Lexington, KY - A Lexington company has begun marketing a body patch that can warn active, outdoor people if their body temperature rises to a dangerous level. The single-use, disposable IONX Body Alert Temperature Patch, created by IONX International, is nicknamed the Hot Dot.
When worn on strategic body parts, the Hot Dot will change color, from black to bright yellow, when the body's temperature reaches a level that could cause heat stroke or heat exhaustion. After the wearer takes note of the warning and responds by drinking liquids or cooling down, the patch returns to its original black color, signaling that the body's temperature is within normal range.
The cloth patch has a thermo-chromatic (heat-sensitive) chemical layer in it that changes color based on a temperature setting established in its chemical makeup.
"We are just now going to market with it. We've been in development for 19 months," said Dan Short, chairman of the board of IONX International. "It's a safety device, a heat-illness solution."
Short has 24 years of experience in the textile industry, focusing on fabrics and fabric-related technologies. He and his wife, company CEO Paige Shumate Short, were on a trip to England when they bought a pair of sunglasses with thermo-chromatic material in it.
"My background is in textile chemistry, so I really got intrigued by it," Dan Short said.
After they returned home to Kentucky, the Shorts decided to see if they could develop products with thermo-chromatic properties in them. Shumate Short had begun her career as vice president of new product development at Kentucky Technical Textiles, a 70-year-old family textile company located in Paris, Ky.
At about this time, tragedy struck on a football practice field at Pleasure Ridge Park High School in Louisville, Ky. Max Gilpin, a 15-year-old sophomore offensive lineman, collapsed during a sweltering practice session where the heat index was reported to be in the mid-90s. Gilpin was rushed to a hospital emergency room but died three days later.
The Shorts then became interested in developing some kind of heat stress patch. They were strongly encouraged by family friend and former Kentucky Gov. Martha Layne Collins.
"She got on the phone with us and said that this was a technology we needed to create to keep people safe," Short recalled. "At the time, Paige and I were already working on a concept, but it was down our priority chain. I don't know if you know Gov. Collins, but when she pushes you toward something, it becomes the top of the priority chain."
Collins is a member of IONX International's board of directors, as is former UK and Pittsburgh Steelers football star Dermontti Dawson, who appears in the Hot Dot's demonstration video.
"I want to be as involved as I can be to help it along," said Collins. "It's a great concept. The best part, and what I keep stressing, is that it was developed in Kentucky by a Kentucky family. We're finding there's a lot of interest in other states."
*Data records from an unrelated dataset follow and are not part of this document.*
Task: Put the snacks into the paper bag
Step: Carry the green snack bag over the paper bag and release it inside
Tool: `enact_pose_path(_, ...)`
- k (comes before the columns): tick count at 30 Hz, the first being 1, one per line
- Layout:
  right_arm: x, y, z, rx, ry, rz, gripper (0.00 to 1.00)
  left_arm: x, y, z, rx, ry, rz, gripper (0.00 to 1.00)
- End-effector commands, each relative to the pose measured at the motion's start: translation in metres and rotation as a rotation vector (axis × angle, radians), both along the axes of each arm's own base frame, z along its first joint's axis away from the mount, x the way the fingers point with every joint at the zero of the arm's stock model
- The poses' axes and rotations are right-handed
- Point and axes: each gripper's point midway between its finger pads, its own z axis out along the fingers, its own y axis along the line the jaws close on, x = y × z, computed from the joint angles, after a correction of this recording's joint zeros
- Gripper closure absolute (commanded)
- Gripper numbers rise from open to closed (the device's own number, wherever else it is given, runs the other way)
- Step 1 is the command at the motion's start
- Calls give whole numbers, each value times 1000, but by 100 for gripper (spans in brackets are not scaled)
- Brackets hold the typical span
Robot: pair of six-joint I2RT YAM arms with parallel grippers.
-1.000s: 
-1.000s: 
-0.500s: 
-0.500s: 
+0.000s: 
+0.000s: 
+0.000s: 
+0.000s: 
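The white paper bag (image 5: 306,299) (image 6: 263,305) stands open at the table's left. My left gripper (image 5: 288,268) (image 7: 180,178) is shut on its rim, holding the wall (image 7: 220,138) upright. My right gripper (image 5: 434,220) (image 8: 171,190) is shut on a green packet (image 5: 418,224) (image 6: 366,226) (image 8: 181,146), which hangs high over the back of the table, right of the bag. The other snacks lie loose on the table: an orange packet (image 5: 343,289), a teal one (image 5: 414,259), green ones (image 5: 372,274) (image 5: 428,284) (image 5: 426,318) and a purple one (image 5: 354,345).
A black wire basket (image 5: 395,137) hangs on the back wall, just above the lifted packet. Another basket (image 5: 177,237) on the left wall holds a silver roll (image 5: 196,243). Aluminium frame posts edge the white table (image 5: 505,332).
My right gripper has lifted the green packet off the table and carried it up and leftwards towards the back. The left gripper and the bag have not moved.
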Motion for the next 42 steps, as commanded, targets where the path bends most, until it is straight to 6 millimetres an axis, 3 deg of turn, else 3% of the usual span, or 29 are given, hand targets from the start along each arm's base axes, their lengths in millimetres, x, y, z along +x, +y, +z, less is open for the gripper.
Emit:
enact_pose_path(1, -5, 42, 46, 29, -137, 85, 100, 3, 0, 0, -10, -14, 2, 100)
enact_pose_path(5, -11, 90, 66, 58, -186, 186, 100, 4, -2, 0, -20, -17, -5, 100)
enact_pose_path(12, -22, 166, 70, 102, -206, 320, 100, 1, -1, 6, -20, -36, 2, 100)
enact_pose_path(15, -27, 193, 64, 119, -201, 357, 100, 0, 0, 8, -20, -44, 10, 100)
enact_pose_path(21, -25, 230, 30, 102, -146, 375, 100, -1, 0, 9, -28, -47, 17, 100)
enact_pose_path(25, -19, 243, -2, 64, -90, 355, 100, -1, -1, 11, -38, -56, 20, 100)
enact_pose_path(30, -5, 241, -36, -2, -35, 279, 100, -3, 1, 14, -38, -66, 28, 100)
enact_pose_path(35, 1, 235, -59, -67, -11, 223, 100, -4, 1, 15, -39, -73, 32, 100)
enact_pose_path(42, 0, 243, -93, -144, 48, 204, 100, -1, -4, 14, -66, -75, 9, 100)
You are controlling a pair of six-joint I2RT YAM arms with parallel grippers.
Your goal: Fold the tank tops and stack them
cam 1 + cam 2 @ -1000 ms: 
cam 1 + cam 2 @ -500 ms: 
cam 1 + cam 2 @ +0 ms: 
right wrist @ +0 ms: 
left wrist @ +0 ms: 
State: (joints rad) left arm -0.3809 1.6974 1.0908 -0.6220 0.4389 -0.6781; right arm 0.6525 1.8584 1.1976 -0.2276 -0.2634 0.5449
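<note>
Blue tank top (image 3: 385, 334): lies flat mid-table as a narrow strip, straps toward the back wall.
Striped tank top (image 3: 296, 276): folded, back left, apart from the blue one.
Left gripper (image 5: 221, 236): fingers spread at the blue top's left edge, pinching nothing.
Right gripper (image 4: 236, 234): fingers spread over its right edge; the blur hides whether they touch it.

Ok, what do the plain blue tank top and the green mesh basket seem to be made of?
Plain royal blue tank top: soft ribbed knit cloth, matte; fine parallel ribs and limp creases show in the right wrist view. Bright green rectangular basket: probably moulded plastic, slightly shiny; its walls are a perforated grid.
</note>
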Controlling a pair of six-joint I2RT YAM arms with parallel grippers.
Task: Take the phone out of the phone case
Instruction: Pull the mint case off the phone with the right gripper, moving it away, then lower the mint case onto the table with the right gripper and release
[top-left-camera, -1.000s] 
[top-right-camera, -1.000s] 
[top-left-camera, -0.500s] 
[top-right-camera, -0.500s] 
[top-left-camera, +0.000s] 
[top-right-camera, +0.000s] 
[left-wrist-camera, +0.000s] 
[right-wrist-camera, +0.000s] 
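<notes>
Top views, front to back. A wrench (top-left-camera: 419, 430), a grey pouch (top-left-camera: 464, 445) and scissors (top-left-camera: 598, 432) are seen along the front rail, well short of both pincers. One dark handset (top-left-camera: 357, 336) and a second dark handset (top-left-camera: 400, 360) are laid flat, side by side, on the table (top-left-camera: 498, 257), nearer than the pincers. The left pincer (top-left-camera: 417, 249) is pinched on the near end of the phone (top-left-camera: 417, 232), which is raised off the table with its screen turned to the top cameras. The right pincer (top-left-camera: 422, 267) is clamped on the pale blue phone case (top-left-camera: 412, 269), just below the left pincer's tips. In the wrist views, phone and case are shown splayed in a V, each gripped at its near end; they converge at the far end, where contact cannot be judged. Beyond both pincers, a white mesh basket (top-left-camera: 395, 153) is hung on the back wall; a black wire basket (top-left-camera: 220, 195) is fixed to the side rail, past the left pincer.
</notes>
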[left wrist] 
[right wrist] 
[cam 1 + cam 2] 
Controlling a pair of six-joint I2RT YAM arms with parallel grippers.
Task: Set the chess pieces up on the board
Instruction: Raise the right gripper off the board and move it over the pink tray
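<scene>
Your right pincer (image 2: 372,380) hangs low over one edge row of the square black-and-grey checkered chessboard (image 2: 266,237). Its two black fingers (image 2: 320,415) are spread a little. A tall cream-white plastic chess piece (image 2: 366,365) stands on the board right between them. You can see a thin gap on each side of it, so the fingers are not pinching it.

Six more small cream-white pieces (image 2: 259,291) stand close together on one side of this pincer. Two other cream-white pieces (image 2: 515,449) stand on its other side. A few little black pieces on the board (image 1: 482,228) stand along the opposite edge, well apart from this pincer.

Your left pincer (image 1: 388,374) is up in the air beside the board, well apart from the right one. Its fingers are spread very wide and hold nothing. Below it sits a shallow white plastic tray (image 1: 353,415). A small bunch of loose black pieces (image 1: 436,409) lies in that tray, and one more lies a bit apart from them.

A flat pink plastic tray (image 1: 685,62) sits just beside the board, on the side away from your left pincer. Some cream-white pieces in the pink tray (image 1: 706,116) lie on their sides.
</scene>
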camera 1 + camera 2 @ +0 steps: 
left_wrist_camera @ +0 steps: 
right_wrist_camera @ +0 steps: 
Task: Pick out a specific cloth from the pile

The company's business plan states that during development, the start-up tested its patch on participants at the 2009 Blue Grass State Games; the summer football training camps of the University of Kentucky, Georgetown College, and the Cincinnati Bengals; and with U.S. Special Forces at Fort Bragg, N.C.
IONX International has identified high school and college teams as key launch markets for the Hot Dot patch, developing a national team dealer network of nearly 800. A team dealer generally works for a regional sporting goods chain and calls on schools. The IONX patch is also appearing at several major big box sporting goods stores, such as Sports Authority, Hibbert Sports and Academy Sporting Goods. The company hopes to eventually land Dick's Sporting Goods as well.
But the Shorts emphasize that their concept goes beyond athletics. School marching band members who practice in hot weather are logical targets, as are military personnel, government workers and private sector industries.
"People on road crews or roofers can use them if they're out in the heat of summer and need protection from getting heat stroke," Collins explained. "Once you have heat stroke, you're impaired. It's not a healthy situation."
"We're finding a great amount of opportunity everywhere, from sanitation crews to the crews cleaning up the Gulf," Short said. "We have the patches in packages of 10, 30, 100 or 500."
That means athletics departments or companies can order large quantities for their athletes or workers who toil outdoors. And IONX International isn't done bringing new products to market.
"We formed an umbrella company with the anticipation of developing a pipeline of technologies to feed through the companies," said Short. "We're raising money and selling shares. Paige and I have always self-funded our ventures, but we saw the potential of this (heat patch) being so big that we would need financial help."
So far, retail orders have proven that theory to be correct.